I decided that I could no longer defer my own well-being for the sake of my future in the church: I had to take better care of myself. The follow-up psych evaluation said (by my reading) that I had much the same strengths and vulnerabilities as had been observed when I was first admitted to postulancy, but that I was untenably depressed and would need more support than I was getting. So I signed off for the report to go to the diocese and set about getting myself more support. I gave my two weeks’ notice, packed up my apartment, and moved in with my fiancée, finally physically home in the diocese where I was seeking ordination. I went back up to twice a week with my longtime therapist. I spent the spring applying for jobs, taking long walks in the woods, and preparing what I was going to say in my meeting with the bishop.
But when the meeting came in May of 2023, the decision had already been made, based on the psych evaluation and my Ember Day letters and interviews. My time of postulancy was at an end. The bishop and COM had not asked to speak to my therapist or to my supervisors in recent ministry roles. I was blindsided.
I waited to hear from someone at the diocese about follow-up support and spiritual care. I didn’t hear from them. I didn’t hear from my sponsoring parish. For months I didn’t hear from a single person in my diocese, clergy or lay. In August the bishop wrote back to a final Ember Day letter in which I had expressed my sense of betrayal and alienation from the sacramental and communal life of the church. It was a kind response, but written with a confidence that the outcome was just and an assurance that someday I would see God’s hand in all of this. And that was all.
Aftermath
I was expecting a crisis of faith, but what I got instead in the months that followed was a crisis of ecclesiology. My prayer life has been wildly fruitful, flowering in directions whose ends I don’t yet see. But it does not seem to me that the freedom and abundant life I find in Christ has much to do with the wasteful and exploitative systems into whose care I entrusted myself. In some sense leaving is an impossibility. Christianity is never a solo venture, and I’m still blessed with the same network of relationships and bound by the same tedious Anglican pieties. The Holy Spirit is the same, and she is never out of ideas. So I am seeking reconciliation with people and communities where it seems needed and possible to me, and God’s transformative, humbling grace is working overtime.

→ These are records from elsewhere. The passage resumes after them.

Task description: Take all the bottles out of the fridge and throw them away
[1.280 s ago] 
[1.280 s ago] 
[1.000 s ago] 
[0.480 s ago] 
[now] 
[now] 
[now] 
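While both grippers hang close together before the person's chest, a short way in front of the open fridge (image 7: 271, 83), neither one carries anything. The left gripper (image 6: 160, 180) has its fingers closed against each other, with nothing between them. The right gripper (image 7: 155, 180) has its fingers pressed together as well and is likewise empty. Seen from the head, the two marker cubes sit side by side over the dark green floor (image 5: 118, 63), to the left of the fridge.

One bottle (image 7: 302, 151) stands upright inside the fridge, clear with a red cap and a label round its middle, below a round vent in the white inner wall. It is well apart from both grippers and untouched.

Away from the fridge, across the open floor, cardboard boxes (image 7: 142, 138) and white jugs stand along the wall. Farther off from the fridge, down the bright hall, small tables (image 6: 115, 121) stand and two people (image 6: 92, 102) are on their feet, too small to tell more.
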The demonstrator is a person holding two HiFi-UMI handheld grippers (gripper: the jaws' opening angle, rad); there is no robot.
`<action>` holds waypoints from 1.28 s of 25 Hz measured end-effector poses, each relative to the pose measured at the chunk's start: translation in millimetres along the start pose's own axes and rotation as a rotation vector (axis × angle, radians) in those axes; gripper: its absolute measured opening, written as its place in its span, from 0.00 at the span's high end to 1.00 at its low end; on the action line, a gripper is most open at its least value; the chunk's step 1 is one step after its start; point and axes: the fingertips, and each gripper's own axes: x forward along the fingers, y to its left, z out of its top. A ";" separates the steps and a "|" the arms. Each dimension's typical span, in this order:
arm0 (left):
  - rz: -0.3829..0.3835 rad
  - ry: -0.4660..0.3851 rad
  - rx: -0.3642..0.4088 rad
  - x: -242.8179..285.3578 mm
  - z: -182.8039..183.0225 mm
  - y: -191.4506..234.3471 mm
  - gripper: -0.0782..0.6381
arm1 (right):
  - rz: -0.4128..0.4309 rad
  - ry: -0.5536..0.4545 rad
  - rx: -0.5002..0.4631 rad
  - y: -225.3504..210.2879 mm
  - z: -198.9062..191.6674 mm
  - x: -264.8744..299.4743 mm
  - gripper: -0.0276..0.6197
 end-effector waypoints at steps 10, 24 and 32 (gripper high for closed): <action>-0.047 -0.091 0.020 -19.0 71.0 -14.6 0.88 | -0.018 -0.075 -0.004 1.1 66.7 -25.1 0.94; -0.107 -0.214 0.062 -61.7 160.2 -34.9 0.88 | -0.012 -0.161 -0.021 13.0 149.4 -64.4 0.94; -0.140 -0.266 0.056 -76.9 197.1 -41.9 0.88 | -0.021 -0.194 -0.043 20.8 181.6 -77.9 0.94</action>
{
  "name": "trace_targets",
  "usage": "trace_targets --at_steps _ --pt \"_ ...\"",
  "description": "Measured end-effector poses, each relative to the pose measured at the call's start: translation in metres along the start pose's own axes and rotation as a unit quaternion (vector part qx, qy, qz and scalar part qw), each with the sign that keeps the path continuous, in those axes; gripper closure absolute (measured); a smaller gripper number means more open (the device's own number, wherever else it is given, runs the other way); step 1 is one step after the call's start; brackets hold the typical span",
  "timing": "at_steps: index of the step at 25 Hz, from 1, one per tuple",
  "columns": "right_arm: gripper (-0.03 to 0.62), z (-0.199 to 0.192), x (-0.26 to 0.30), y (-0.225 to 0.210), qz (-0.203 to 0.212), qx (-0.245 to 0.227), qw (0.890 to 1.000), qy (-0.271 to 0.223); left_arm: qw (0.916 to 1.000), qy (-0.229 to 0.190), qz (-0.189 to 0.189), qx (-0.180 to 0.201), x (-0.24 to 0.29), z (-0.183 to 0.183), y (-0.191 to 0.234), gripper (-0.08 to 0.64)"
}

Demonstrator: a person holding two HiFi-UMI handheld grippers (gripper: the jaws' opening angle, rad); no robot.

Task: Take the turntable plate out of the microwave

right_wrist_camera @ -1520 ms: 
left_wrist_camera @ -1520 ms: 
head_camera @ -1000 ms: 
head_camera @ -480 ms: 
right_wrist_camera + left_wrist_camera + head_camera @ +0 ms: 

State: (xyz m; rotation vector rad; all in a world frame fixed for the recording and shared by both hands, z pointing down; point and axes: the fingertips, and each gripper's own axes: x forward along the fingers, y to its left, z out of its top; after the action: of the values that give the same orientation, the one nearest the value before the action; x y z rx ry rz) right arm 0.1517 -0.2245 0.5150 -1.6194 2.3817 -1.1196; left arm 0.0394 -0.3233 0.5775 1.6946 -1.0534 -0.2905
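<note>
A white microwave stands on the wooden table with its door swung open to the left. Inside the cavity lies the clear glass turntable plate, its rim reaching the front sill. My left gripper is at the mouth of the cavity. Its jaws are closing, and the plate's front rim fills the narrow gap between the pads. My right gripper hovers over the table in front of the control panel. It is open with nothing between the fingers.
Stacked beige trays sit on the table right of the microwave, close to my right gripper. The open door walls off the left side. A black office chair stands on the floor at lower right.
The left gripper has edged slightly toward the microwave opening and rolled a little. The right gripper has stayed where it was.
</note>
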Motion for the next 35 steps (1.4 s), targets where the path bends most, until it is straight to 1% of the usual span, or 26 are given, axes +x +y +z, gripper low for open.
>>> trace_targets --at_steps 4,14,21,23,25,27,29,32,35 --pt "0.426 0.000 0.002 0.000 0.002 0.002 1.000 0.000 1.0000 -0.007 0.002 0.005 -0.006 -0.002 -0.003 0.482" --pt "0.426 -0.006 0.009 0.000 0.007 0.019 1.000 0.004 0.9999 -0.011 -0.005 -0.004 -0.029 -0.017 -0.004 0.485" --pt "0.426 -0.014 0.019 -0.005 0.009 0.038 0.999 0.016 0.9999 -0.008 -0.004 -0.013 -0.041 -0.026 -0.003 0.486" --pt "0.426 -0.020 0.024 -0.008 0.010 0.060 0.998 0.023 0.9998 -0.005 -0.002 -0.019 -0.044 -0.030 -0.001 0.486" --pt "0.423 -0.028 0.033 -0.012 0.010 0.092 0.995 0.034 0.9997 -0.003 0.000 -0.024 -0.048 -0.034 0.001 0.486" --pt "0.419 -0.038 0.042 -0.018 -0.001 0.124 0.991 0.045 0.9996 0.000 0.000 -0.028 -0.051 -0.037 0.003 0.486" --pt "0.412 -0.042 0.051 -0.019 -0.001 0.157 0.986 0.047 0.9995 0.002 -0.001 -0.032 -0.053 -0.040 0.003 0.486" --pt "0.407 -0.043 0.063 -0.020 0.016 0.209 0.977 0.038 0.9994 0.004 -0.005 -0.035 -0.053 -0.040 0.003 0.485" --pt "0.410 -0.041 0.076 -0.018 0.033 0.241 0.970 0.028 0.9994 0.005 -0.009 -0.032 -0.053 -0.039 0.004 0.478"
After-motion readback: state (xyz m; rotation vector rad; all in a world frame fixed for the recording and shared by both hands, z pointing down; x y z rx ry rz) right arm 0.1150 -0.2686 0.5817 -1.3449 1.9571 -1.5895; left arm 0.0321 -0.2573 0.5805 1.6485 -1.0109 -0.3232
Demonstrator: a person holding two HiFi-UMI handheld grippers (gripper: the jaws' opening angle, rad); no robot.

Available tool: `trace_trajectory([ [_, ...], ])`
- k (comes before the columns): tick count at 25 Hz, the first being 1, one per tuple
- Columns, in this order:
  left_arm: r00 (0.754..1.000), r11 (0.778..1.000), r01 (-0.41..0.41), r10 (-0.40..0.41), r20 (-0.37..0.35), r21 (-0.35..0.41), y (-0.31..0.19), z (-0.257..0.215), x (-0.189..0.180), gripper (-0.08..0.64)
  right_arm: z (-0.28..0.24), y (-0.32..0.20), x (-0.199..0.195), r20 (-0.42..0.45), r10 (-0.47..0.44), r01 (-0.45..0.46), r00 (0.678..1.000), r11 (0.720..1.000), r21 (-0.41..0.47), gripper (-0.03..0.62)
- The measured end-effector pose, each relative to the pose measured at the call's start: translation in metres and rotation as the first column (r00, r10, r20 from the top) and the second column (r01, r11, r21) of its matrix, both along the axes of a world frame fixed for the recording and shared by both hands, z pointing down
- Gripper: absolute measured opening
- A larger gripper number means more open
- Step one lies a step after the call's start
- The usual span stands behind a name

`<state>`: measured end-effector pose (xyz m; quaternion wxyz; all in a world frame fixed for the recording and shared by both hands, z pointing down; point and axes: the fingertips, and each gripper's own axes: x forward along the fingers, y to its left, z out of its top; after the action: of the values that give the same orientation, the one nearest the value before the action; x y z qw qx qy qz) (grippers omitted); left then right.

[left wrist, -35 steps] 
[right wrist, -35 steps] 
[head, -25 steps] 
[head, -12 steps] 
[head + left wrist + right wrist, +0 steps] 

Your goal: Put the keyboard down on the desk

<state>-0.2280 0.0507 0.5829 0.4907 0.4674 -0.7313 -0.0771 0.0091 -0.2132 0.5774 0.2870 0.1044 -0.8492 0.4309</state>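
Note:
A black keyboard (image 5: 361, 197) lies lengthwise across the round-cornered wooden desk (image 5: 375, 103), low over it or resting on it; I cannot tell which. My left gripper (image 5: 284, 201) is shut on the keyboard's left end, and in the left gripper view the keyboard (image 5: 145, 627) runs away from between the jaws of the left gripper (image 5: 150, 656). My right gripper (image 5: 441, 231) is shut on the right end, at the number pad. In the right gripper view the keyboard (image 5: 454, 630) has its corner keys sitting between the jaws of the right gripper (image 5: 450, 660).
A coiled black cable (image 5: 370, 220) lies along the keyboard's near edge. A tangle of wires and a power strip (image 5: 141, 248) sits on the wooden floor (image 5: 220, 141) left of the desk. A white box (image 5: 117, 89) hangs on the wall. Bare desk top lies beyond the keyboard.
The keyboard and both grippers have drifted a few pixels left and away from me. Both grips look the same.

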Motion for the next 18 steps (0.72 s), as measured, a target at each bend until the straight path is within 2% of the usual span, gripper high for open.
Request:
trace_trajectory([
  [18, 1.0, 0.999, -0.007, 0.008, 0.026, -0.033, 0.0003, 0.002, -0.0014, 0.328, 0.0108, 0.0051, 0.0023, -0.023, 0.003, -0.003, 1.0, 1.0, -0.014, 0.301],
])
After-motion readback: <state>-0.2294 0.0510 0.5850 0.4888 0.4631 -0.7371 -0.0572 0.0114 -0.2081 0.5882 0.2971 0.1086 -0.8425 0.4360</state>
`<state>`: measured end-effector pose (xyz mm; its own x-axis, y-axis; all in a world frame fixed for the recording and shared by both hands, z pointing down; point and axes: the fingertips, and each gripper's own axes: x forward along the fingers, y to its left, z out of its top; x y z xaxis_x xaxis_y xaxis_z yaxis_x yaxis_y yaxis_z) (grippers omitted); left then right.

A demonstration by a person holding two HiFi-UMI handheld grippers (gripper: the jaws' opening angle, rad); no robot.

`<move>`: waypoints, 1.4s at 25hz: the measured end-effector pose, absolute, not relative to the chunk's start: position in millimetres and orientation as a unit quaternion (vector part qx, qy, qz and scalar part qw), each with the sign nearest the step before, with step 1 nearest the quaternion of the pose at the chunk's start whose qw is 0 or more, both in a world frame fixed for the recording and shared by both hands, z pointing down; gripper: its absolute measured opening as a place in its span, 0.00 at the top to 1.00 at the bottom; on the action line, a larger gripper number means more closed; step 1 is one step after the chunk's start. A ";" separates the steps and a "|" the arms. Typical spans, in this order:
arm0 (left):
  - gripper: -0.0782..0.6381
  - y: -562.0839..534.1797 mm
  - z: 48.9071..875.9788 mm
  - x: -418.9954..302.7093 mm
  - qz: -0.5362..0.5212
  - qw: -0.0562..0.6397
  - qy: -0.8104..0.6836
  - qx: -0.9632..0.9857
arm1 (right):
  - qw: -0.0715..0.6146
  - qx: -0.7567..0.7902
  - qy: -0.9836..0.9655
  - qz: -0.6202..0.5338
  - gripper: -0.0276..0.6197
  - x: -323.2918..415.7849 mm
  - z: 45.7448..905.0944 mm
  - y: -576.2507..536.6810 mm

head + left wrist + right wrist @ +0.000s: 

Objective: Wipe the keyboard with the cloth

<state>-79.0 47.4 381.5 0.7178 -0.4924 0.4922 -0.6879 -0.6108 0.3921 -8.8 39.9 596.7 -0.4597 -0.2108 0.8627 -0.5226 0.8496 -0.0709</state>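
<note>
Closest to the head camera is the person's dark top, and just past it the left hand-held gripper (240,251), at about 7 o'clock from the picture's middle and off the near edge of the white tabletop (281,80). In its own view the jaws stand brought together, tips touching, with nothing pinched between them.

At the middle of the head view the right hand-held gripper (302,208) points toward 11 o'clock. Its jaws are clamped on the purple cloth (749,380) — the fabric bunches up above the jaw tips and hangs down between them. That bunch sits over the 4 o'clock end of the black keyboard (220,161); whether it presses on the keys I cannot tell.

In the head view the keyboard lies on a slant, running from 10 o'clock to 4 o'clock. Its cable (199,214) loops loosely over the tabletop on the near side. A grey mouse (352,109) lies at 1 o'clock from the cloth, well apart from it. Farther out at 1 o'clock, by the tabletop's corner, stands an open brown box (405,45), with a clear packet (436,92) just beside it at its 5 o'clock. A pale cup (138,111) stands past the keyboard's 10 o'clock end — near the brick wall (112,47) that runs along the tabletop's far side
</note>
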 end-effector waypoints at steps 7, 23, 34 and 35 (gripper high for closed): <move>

In an institutional sense, though, I think I’m done with The Episcopal Church as far as I can see. It does not serve God or help me rejoin Christian community for me to paper over what happened to me or pretend that the consequences have not been devastating. I am starting a new career at 38. After a decade working for the church, I have $40 in savings, about 35K in a retirement account, and more than double that in student loans. I do not expect ever to recover financially from trying to become a priest. Beyond the financial toll, I know, in a way I cannot easily articulate, that something has broken and reset itself in terms of my loyalties and my sense of how God’s work is faithfully accomplished in the world. In Christianity, I found for the first time a scaffolding within which I can truly recognize myself as deeply beloved of God and deserving of safety. Honoring the image of God in myself, now, means stepping away from an institution that has shown me so clearly that I am not valued or safe within it.